→ **Problem to work on**
Collect every line below that contains the word "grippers".

***** Data listing *****

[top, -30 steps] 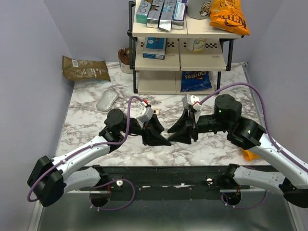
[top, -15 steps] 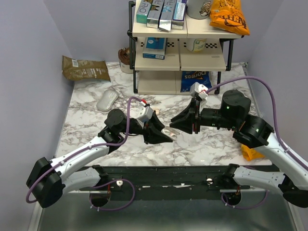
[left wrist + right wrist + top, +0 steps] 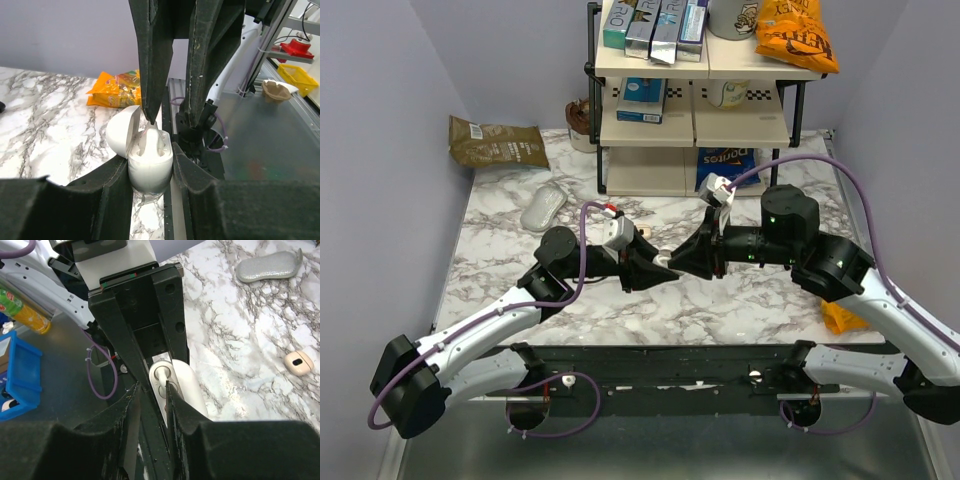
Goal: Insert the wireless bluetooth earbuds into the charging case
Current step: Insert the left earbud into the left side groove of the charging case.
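since the case was light, hard and slippery, the left gripper clamped its sides, lid open; one tiny earbud lay on the table; whether the right gripper held anything was unclear

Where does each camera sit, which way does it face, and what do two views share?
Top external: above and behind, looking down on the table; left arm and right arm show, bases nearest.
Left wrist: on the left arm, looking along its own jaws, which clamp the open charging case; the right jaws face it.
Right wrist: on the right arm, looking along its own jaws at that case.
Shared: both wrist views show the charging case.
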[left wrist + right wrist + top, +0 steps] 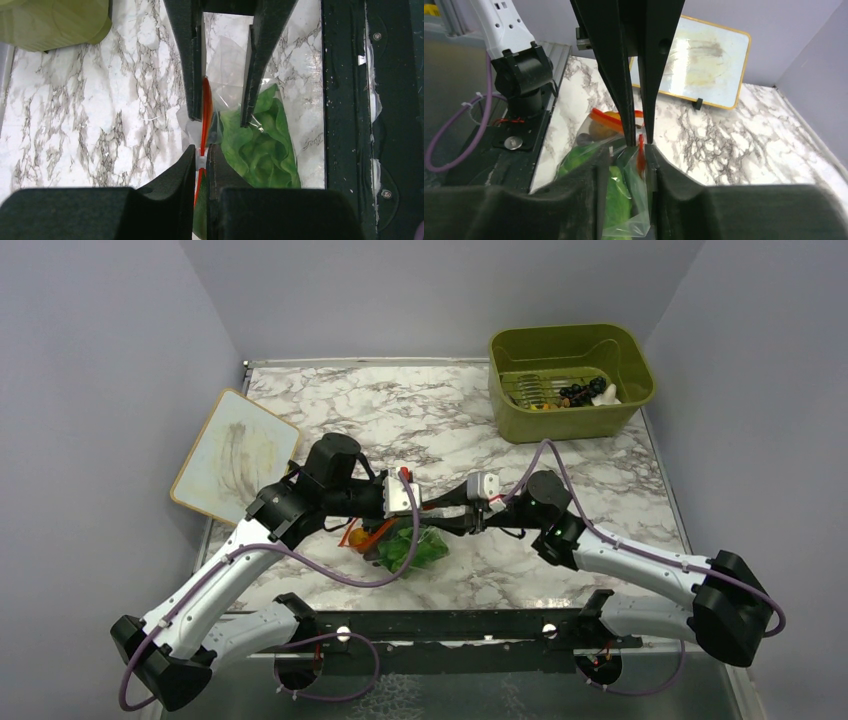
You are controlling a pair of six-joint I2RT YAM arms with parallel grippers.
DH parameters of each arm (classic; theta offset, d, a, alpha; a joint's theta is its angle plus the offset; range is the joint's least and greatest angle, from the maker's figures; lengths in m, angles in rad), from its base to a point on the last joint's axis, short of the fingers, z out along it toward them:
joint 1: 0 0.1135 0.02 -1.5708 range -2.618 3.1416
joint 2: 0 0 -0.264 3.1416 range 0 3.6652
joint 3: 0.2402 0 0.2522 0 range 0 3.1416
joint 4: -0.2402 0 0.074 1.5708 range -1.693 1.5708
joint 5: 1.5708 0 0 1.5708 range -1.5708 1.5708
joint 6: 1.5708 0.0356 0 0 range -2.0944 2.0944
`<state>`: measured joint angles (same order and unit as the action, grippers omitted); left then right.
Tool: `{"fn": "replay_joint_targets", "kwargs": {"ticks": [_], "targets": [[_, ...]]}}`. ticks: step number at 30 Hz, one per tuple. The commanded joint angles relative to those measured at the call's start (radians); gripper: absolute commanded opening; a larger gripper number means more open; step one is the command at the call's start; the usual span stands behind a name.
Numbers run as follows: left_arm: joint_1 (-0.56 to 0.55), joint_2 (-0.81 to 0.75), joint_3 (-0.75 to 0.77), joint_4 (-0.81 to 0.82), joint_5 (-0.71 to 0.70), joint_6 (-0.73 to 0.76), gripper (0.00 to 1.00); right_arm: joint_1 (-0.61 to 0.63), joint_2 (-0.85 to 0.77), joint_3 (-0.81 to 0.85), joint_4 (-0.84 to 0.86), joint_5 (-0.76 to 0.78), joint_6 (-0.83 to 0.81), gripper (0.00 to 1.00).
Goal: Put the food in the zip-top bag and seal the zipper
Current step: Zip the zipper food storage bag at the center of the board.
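Top external view counts, left to right, one whiteboard (235,455) at the bench's (420,420) left edge, one zip-top bag (400,545) by the middle of the near edge, and one olive-green bin (570,380) in the far right corner holding small pieces (580,393). Only the wrist views show the grips: the left gripper (201,149) pinches the zipper (206,100) between narrow jaws, while the right gripper (220,120) straddles that strip with jaws parted. Right wrist alone shows one orange piece (599,131) beyond the one lettuce (260,145) inside the bag.
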<state>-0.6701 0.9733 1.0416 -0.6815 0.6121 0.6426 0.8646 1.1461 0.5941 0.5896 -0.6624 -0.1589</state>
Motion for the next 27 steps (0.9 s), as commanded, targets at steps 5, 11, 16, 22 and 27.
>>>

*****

→ **Answer**
You are controlling a pair of six-joint I2RT YAM arms with parallel grippers.
`<state>`: measured joint angles (same order and unit as the action, grippers omitted); left then right.

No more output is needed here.